Despite the humid climate, sandy soil, and many other obstacles to growing grapes, our very own Villard blanc cultivar is being grown, harvested, and turned into wine, right here on our doorstep.
The South African wine industry has taken centuries to hone and develop world class products, yet it’s becoming increasingly hard to ignore the historical inequities, from the division of labour to the economic rewards (but that’s an article for another day).
The Enterprise iLembe Economic Development Agency is attempting to address, not just socio-economic divides in agriculture, but also the politically loaded wine industry, with their multi-faceted Seventeen87 project.
The wine is a labour of love, and an exercise in patience, since growing grapes is hardly the fastest way to make a buck; the first harvest is only viable three years after planting.
Since 2012, the project has been under the guidance of Enterprise iLembe’s viticulturalist Daniel Maerkl, who has been based here full-time to focus on Seventeen87. The vineyards are spread between the three local municipalities of Mandini, Maphumule, and Ndwedwe, where cooler climes and more suitable inland conditions have helped to establish the Villard blanc plants.
But it’s not just the environmental conditions that pose a challenge. Since it’s an entirely rural project, the communities had never seen a grapevine, nor did they know how to plant or tend to them, and training had to begin in earnest from day one.

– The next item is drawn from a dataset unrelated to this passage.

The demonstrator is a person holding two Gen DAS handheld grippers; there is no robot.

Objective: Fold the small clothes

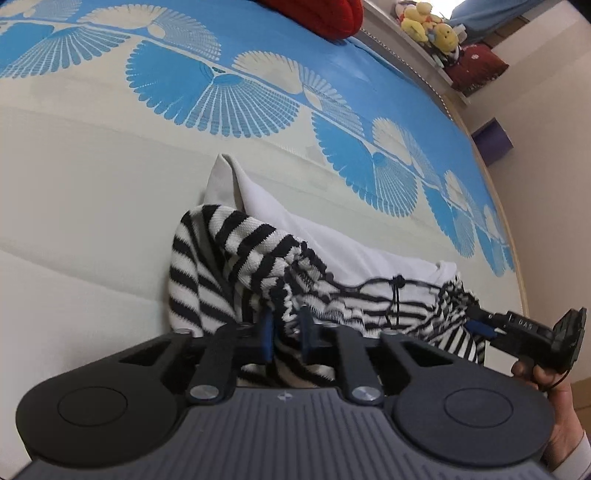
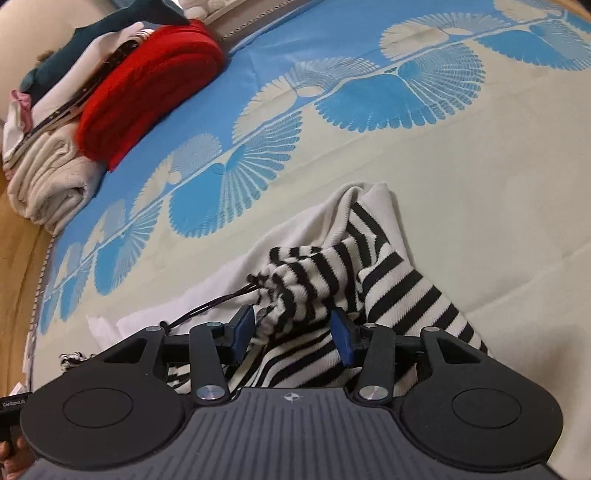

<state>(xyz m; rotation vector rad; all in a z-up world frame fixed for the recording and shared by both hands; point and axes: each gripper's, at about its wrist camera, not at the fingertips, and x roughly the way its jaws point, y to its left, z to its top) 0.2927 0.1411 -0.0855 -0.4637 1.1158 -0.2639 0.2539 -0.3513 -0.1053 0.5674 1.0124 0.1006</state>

“They’re hardly impressive looking plants!” laughs Daniel, and it was only when these “sticks” in the ground began to shoot their first flash of greenery that the communities really bought into the idea.
The locals are the chief beneficiaries of the project, while Enterprise iLembe operates and oversees the project on their behalf, offering an opportunity to both empower and train individuals, imparting skills and business know-how.
The name was inspired by the birthdate of King Shaka Zulu. The name is significant for obvious reasons, it’s a nod to indigenous heritage, and the intent is to make it a source of pride for the 46 people involved in the vineyards.There is also the notable knock-on effect of creating new jobs in small communities, and Enterprise iLembe is happy to see the positive effects of this on the local economies in the three municipal areas.
“Currently, the 10.8 total hectares produces around 12 000 bottles per annum with the winery based at Sugar Rush Park, just outside of Ballito.”
“The first two to three years formed the biggest part of the training,” explains Daniel. “We taught the community everything from pruning to spraying, and they were nearly in tears when we had to cut back for the first time,” essentially reducing the plants back to “sticks”!
Currently, the 10.8 total hectares produces around 12 000 bottles per annum with the winery based at Sugar Rush Park, just outside of Ballito. These boutique batches are perfect for events and private sales at this stage, as the project continues to establish itself.
One of their main aims is sustainability says Nathi Nkomzwayo, CEO of Enterprise iLembe, and this entails the inevitable dance between costs and income. Enterprise iLembe is committed to ensuring the stability of the project, and part of this lead to the decision to bring in other cultivars to expand the range of wines under the Seventeen87 umbrella, to suit a variety of palates, from a cabernet sauvignon to a chenin blanc.